Asked on Voice of America Bangla why the home of Mujibur Rahman had been set on fire, Yunus evaded the question but indignantly went on to glorify the conditions which had placed him in power. A reset button, he told the anchor, had come in and history had begun anew. In other words, in his view, the past did not matter. The statement predictably caused much condemnation in Bangladesh and beyond.
The refrain of the August 5 change, for those who hold power at present, continues to be one of a student-led revolution. It was anything but. Muhammad Yunus, on a visit to the US in September, publicly made it known in the presence of his friend Bill Clinton that the agitation against the Sheikh Hasina government had been meticulously planned.
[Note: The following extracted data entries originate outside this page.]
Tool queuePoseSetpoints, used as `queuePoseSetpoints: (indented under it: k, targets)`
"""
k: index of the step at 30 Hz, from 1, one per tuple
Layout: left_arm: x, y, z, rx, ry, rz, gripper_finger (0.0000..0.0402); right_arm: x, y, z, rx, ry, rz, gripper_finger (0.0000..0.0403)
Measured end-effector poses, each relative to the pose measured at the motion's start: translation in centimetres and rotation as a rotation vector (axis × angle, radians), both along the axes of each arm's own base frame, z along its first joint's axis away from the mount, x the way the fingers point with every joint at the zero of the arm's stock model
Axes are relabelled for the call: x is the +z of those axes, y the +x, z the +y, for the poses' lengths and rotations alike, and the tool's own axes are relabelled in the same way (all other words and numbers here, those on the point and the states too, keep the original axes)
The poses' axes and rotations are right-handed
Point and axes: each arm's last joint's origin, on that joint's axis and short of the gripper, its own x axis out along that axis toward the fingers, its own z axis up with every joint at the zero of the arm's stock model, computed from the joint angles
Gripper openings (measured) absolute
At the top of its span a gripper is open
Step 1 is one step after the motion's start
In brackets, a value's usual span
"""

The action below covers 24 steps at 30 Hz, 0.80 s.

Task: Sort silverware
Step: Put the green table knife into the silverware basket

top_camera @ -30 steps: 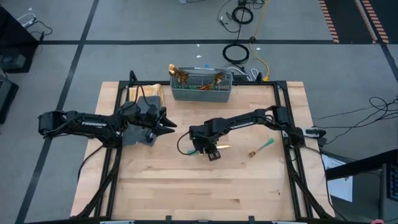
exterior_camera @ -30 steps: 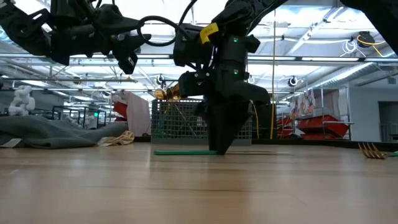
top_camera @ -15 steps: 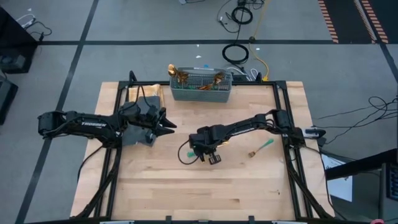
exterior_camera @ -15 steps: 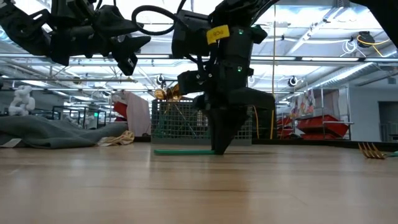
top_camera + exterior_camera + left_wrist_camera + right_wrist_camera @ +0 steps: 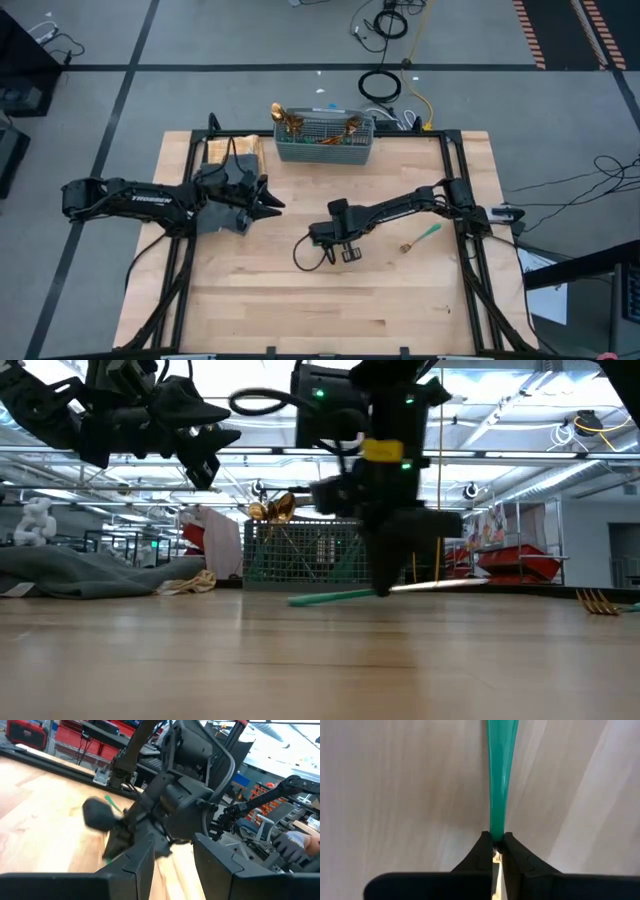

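Observation:
My right gripper (image 5: pixel 346 256) stands at the table's middle, shut on a piece of silverware (image 5: pixel 335 597) with a slim teal handle and a long gold blade (image 5: pixel 445 584). A fork (image 5: pixel 420 238) with a teal handle lies flat on the table to its right; its tines (image 5: pixel 597 601) show in the low view. Several more pieces stand in the grey mesh basket (image 5: pixel 323 138) at the far edge. My left gripper (image 5: pixel 275 203) hovers open above the table's left half, holding nothing. My right gripper pinches the piece between its two fingertips (image 5: pixel 485 851), where the teal handle meets the gold metal (image 5: pixel 496 836). The fingers come from above, pointing down, and lie across it. The piece sits tilted, blade end higher and handle end (image 5: pixel 295 601) low by the table.
A dark grey cloth (image 5: pixel 215 218) lies under my left arm at the table's left. A black frame (image 5: pixel 455 170) runs round the table's edges. Bare wood (image 5: pixel 300 310) stretches along the near side.
My right gripper has shut on the teal-handled piece, turned about and shifted a little toward the table's right edge. The piece, flat on the table before, now sits tilted with its blade end raised.

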Motion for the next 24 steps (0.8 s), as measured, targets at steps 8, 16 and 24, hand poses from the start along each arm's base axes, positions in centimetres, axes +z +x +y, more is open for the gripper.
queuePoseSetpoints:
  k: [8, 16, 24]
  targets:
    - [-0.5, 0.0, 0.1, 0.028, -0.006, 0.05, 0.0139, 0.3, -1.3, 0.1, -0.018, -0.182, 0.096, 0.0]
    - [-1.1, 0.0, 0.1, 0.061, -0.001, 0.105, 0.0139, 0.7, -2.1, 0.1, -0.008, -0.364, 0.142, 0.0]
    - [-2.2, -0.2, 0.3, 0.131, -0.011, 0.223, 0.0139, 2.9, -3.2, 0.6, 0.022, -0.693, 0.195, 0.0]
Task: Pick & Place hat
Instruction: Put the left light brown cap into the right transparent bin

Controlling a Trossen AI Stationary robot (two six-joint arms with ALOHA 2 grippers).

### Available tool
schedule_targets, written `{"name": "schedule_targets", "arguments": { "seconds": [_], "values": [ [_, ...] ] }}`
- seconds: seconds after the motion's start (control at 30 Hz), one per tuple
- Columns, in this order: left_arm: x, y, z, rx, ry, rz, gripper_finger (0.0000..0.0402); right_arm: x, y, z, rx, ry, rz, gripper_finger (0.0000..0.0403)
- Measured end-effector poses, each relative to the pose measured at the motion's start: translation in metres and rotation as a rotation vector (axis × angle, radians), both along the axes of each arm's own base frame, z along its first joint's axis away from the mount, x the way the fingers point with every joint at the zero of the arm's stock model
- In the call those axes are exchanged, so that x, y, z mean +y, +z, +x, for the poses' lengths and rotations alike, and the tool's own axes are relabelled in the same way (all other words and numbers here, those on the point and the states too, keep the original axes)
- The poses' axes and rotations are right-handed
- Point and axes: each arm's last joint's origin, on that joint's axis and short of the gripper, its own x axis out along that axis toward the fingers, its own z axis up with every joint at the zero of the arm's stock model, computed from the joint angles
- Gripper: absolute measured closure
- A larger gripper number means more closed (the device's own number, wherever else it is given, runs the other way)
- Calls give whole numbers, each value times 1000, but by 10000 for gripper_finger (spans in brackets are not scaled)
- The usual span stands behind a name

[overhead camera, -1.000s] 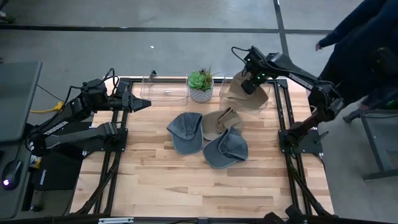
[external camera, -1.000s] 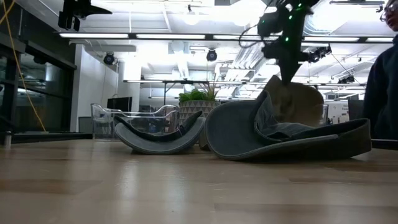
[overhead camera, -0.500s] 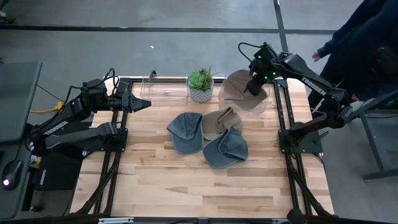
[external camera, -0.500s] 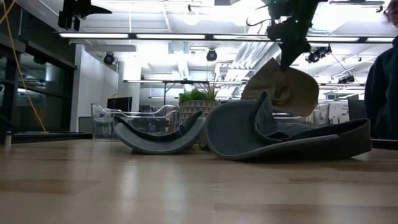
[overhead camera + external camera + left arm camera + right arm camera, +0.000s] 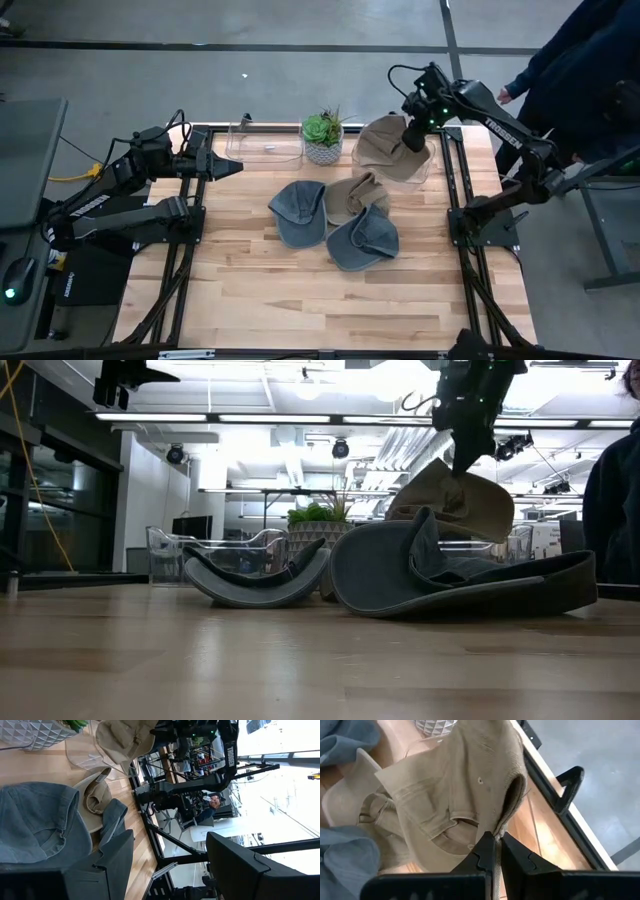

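Note:
A tan hat [image 5: 385,150] hangs from my right gripper [image 5: 416,127] above the clear bin [image 5: 428,168] at the table's far right; it also shows in the low view [image 5: 450,498] and the right wrist view [image 5: 460,795]. The right gripper [image 5: 495,851] is shut on it. On the table's middle lie a blue hat [image 5: 297,212], a second tan hat [image 5: 352,195] and another blue hat [image 5: 363,240], overlapping one another. My left gripper [image 5: 228,168] waits open at the far left, above the table. My right gripper pinches the tan hat's edge [image 5: 499,833] between its two shut fingers [image 5: 482,854], coming from above and pointing down. The hat hangs below the fingers [image 5: 462,458], lifted clear of the table, with its crown sagging open toward the table's left.
A potted succulent [image 5: 323,137] stands at the far edge between two clear bins; the left bin [image 5: 265,147] sits beside it. A person [image 5: 585,60] stands beyond the table's right far corner. Bare wood [image 5: 300,300] fills the near half of the table.
My right gripper has risen and drifted a little toward the table's right edge, staying shut. The tan hat has come up with it, from low behind the blue hats to hanging higher over the bin, and has swung slightly.

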Motion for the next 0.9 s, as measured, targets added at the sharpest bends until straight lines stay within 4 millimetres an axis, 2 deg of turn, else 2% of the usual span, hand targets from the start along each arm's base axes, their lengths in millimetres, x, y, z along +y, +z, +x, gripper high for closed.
{"name": "schedule_targets", "arguments": {
  "seconds": [0.27, 0.47, 0.7, 0.9],
  "values": [
    [0, 0, 0, -1, 3, -13, 170, -19, -27, 14, 61, 32, 92, 395],
    [0, 0, 0, -2, 4, -17, 170, -29, -50, 20, 174, 14, 152, 395],
    [0, 0, 0, -2, 3, -17, 170, -32, -53, 18, 286, -26, 103, 395],
    [0, 0, 0, -2, 4, -17, 170, -31, -53, 18, 280, -32, 110, 337]
  ]
}}
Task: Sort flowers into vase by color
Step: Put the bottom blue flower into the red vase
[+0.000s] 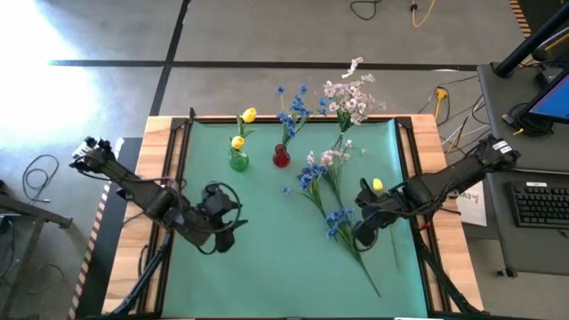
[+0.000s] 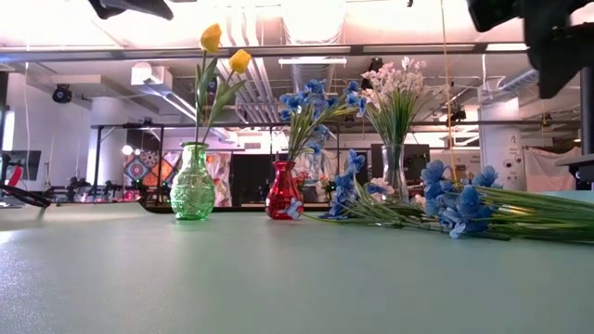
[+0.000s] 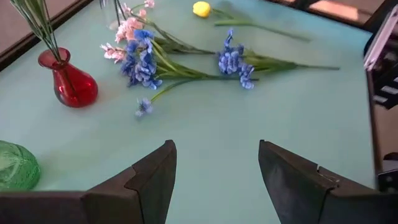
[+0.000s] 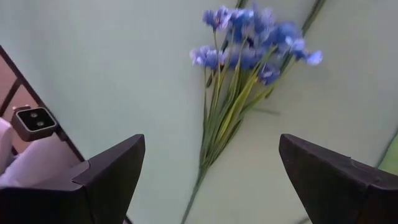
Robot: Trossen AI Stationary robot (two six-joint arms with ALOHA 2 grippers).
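Observation:
Three vases stand at the far side of the green mat: a green vase (image 1: 238,161) (image 2: 192,186) with two yellow buds, a red vase (image 1: 281,158) (image 3: 68,84) with blue blossoms, and a clear vase (image 2: 394,172) with pale pink-white sprays (image 1: 354,96). Loose flowers lie flat on the mat's right half: blue and pink sprays (image 1: 318,171) (image 3: 140,56), a blue spray (image 1: 338,220) (image 4: 249,46), and a yellow bud (image 1: 378,185) (image 3: 201,9). My left gripper (image 1: 229,235) (image 3: 217,180) hovers open over the mat's left half. My right gripper (image 1: 363,233) (image 4: 211,180) hovers open just above the nearer blue spray's stem.
A black frame (image 1: 182,160) borders the mat. Bare mat lies at the near side and on the left (image 1: 267,267). A side table with a keyboard (image 1: 538,203) stands right of the table. A small grey device (image 4: 34,121) sits at the mat's edge.

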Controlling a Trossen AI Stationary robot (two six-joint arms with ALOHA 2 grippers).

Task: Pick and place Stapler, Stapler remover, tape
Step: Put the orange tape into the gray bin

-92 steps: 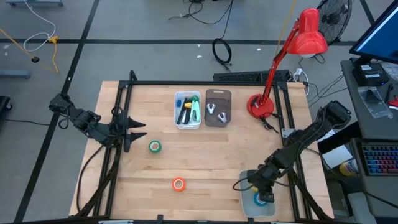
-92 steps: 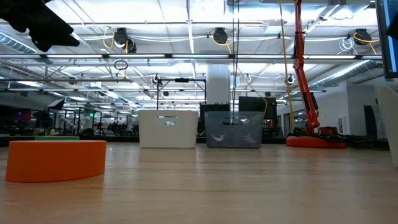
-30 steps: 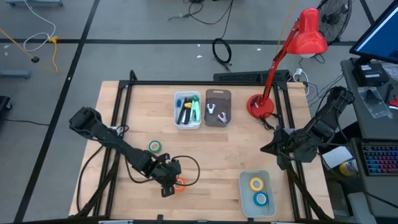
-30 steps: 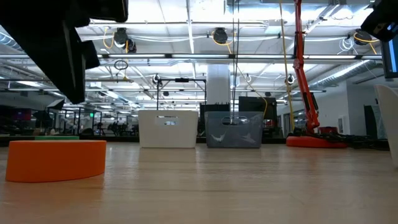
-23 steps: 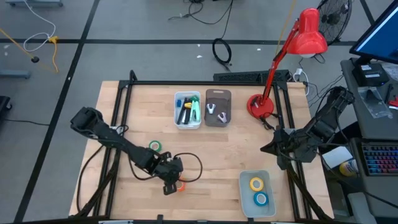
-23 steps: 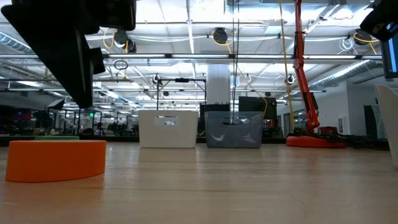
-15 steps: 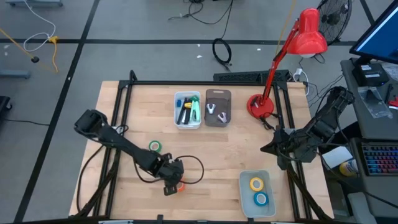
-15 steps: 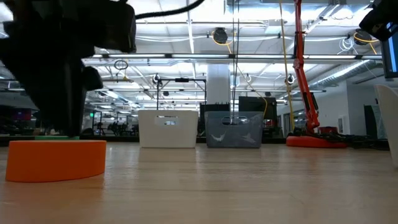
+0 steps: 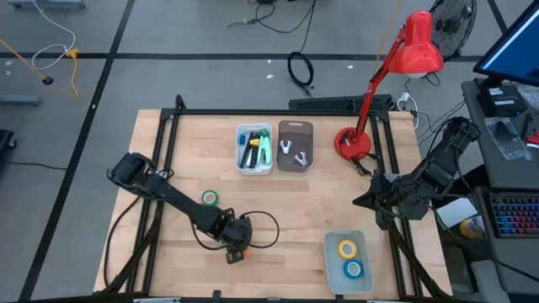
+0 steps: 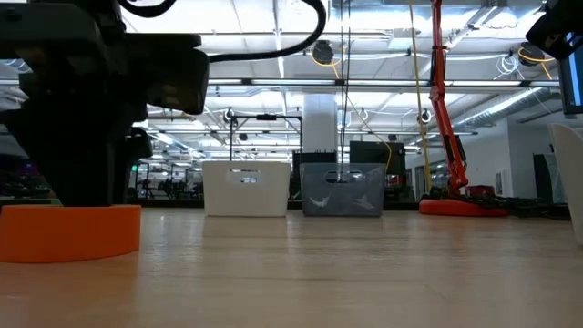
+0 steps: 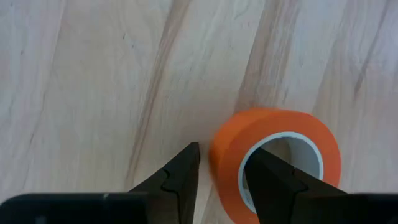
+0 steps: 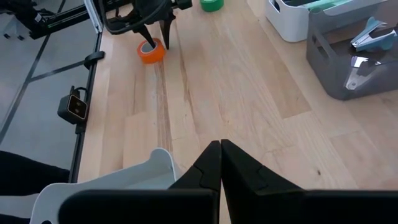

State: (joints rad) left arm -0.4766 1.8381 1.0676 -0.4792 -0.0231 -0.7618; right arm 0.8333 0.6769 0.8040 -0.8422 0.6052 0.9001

Nothing could be a clearer pointer to the intrigue which had gone into the creation of the crisis between mid-July and early August. It was a reminder of the intrigues the likes of Henry Kissinger had been involved in, with their friends in Dhaka, against Mujibur Rahman’s government in 1975.
On December 3, when Chinmoy Krishna Das was brought to court, proceedings could not be initiated because no lawyer was present to defend him. Intimidation had done its work. Lawyers had been warned, in this expanding mob culture, not to defend him
The decline continues unabated. A commission has been formed to go into constitutional reforms. Headed by a Bangladeshi-American academic who was once a journalist working for BBC Bangla, the commission has been subjected to grilling in the court of public opinion. Kamal Hossain and Amir-ul- Islam, two of Bangladesh’s eminent lawyers and politicians involved with the formulation of the constitution in 1972, have not had their opinions solicited on the reforms.
The fear is that the existing constitution, adopted by the Constituent Assembly in 1972, will be jettisoned in favour of a new one suiting the temperament of those who commandeered power in August—a document ensuring the primacy of Islam through the removal of secular democracy. Another commission has been entrusted with the task of reforming the media, which is rather curious. How does one reform the media, other than doing away with the restrictions that have been in place to silence journalists?
Bangladesh’s crisis is existential. All the values instrumental to its emergence 50-plus years ago are systematically being jettisoned by a regime that lacks constitutional legitimacy. Again, none of the individuals now in power has had any experience of running a government or ministry. A good number among them has for years administered NGOs. Besides, the inclusion of students in the council of advisers has raised questions about their necessity or performance in the prevailing conditions.
And there is another reality that cannot be ignored. In terms of the constitution, Sheikh Hasina remains prime minister. When the military had her leave the country in August, she was not given the opportunity to meet the president and submit her resignation. Her followers have thus continued to refer to her as the legitimate leader. Attempts have been made, meanwhile, to remove President Mohammed Shahabuddin, ignoring the fact that with parliament decreed out of existence and the speaker having resigned, he cannot hand over power to a successor as specified in the constitution.
As the darkness lengthens across the land, uncertainty piles up. It spreads with every passing moment. Today’s Bangladesh is light years removed from the Bangladesh as of the morning of August 5, 2024.